O processo de licenciamento ambiental da controversa Usina Termelétrica (UTE) São Paulo, a ser instalada em Caçapava (SP), foi suspenso nesta quarta-feira (31) por determinação do juiz Antonio André Muniz Mascarenhas de Souza, da 3ª Vara Federal de São José dos Campos. Uma audiência pública que seria promovida pelo Instituto Brasileiro do Meio Ambiente e dos Recursos Naturais Renováveis (Ibama), na mesma data, também foi suspensa. A sentença atende a um pedido do Ministério Público Federal (MPF), no âmbito de uma Ação Civil Pública (ACP) ajuizada contra o órgão ambiental, na condução dos trâmites desse mega empreendimento energético, considerado o maior do Brasil. Organizações da sociedade civil e ambientalistas temem pelos seus altos impactos socioambientais em uma região cuja qualidade do ar já é fortemente afetada pela poluição.
O juiz afirmou na liminar que o processo estará suspenso “até a apresentação, pelo empreendedor, de certidão atualizada de ocupação e uso do solo emitida regularmente pelo Município de Caçapava, como condição para apresentação do EIA/RIMA [Estudo de Impacto Ambiental e Relatório de Impacto Ambiental] e para sua análise pelo órgão ambiental federal”. Segundo o MPF, a certidão apresentada pela companhia foi obtida em julho de 2022 e expirou há um ano.
Após a conclusão desses trâmites documentais, a fim de garantir o amplo acesso à informação para a sociedade, foi determinado que o Ibama deverá respeitar o prazo de 30 dias úteis entre a publicação do novo edital de consulta à população sobre o empreendimento e a realização da audiência pública. O MPF já havia afirmado, em divulgação sobre o imbróglio, que “pendências na documentação e a pressa na condução do procedimento têm colocado em risco a regularidade da análise ambiental do megaempreendimento energético”.

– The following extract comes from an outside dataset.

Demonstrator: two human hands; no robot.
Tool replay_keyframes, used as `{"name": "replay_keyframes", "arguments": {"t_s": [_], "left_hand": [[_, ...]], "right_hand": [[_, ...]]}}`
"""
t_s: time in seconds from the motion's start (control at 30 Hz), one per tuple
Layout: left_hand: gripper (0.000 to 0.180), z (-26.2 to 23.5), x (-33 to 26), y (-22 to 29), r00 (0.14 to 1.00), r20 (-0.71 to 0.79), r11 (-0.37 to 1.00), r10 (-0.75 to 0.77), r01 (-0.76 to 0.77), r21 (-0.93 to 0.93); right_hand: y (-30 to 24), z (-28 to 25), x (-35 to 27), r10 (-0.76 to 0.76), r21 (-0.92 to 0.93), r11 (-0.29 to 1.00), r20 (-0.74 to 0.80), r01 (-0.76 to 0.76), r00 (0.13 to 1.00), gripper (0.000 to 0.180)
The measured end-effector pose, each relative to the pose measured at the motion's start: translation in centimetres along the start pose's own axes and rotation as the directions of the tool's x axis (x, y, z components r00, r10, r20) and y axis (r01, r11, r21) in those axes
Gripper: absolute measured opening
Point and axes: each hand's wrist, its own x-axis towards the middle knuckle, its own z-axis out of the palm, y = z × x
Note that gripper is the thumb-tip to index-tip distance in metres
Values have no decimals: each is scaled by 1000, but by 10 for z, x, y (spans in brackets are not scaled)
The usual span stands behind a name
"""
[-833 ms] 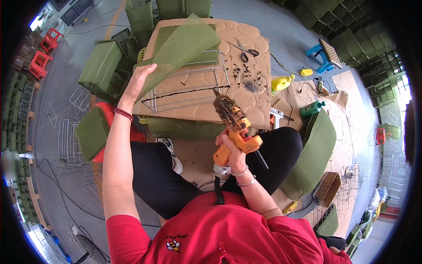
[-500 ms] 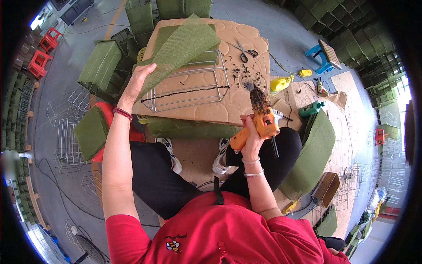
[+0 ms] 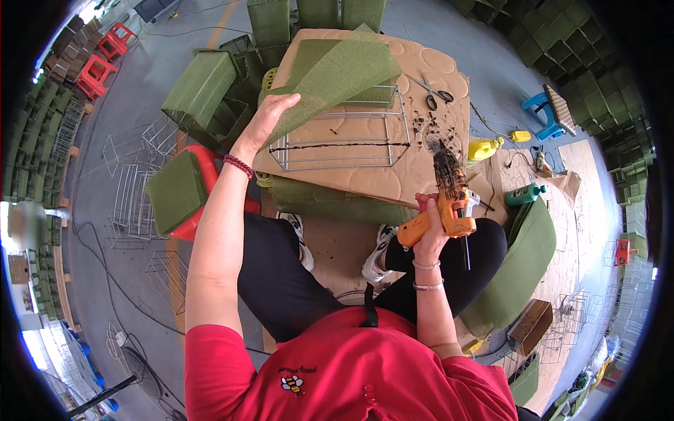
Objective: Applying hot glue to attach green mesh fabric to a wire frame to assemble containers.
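their left hand (image 3: 271,119) pinches green mesh (image 3: 344,74), a wire frame (image 3: 340,145) to its right, while their right hand (image 3: 430,240) wraps round a glue gun (image 3: 452,189).

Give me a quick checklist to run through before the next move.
1. Mesh held: ok. The left grip has the green mesh sheet by its near-left end.
2. Glue gun held: ok. The right grip is around the handle of the orange glue gun.
3. Stick loaded: ok. A dark rod sticks out of its rear.
4. Black bead on the wire frame: ok. It runs along one long bar.
5. Cardboard clean: not ok. Black specks lie near the scissors.
6. Nozzle off the cardboard: cannot tell.
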Motion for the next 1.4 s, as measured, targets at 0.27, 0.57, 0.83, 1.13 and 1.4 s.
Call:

“A UTE São Paulo terá capacidade para a geração de 1,74 GW, volume superior ao de qualquer unidade desse gênero em funcionamento na América Latina. A energia será produzida a partir da queima de gás natural, com elevado potencial de impacto sobre o Vale do Paraíba. Além de causar danos climáticos e atmosféricos pelo uso de combustíveis fósseis, termelétricas necessitam de grande quantidade de água nas operações, o que ameaça as fontes de abastecimento da população nas regiões onde estão instaladas”, destaca o MPF.
Ainda segundo o MPF, apesar da complexidade do projeto, “o Ibama estabeleceu prazo de apenas duas semanas para que a sociedade pudesse avaliar os estudos de impacto do projeto e participar da audiência pública”. Foi informado na divulgação mencionada que “o evento, agendado para esta quarta, teve o edital de convocação publicado no último dia 15”. O prazo foi destacado como insuficiente “para que os interessados possam analisar as mais de 1,6 mil páginas do relatório sobre as consequências ambientais do empreendimento”. Diante desse cenário, “o MPF quer que o órgão seja obrigado a respeitar um intervalo mínimo de 30 dias úteis entre a convocação e a realização da consulta”, defendeu o Ministério Público Federal em argumento que foi aceito pelo juiz.
Em comunicado à imprensa sobre a realização da audiência pública, o Ibama havia informado que o objetivo do evento era de “apresentar o empreendimento à sociedade, os estudos ambientais e impactos relacionados ao projeto, com a finalidade de sanar eventuais dúvidas da população e coletar informações adicionais para a tomada de decisão sobre a viabilidade ambiental do projeto”. Foi destacado também que, “desde 2020, o Ibama requer que todas audiências públicas sejam transmitidas online, com canais para questionamentos remotos de quaisquer interessados”.
Ainda segundo o órgão ambiental federal, “a equipe técnica da Diretoria de Licenciamento Ambiental do Ibama analisa o Estudo de Impacto Ambiental (EIA) do empreendimento para verificar a viabilidade ambiental do projeto”. “O objetivo principal consiste em compreender adequadamente o ambiente na região onde o projeto será implementado. Isso inclui uma análise cuidadosa para identificar e mensurar os impactos ambientais potenciais. Além disso, é essencial que o empreendimento apresente os planos e programas ambientais específicos requisitados, visando controlar, mitigar e prevenir os impactos durante a instalação e operação do empreendimento”, destacou o comunicado do Ibama.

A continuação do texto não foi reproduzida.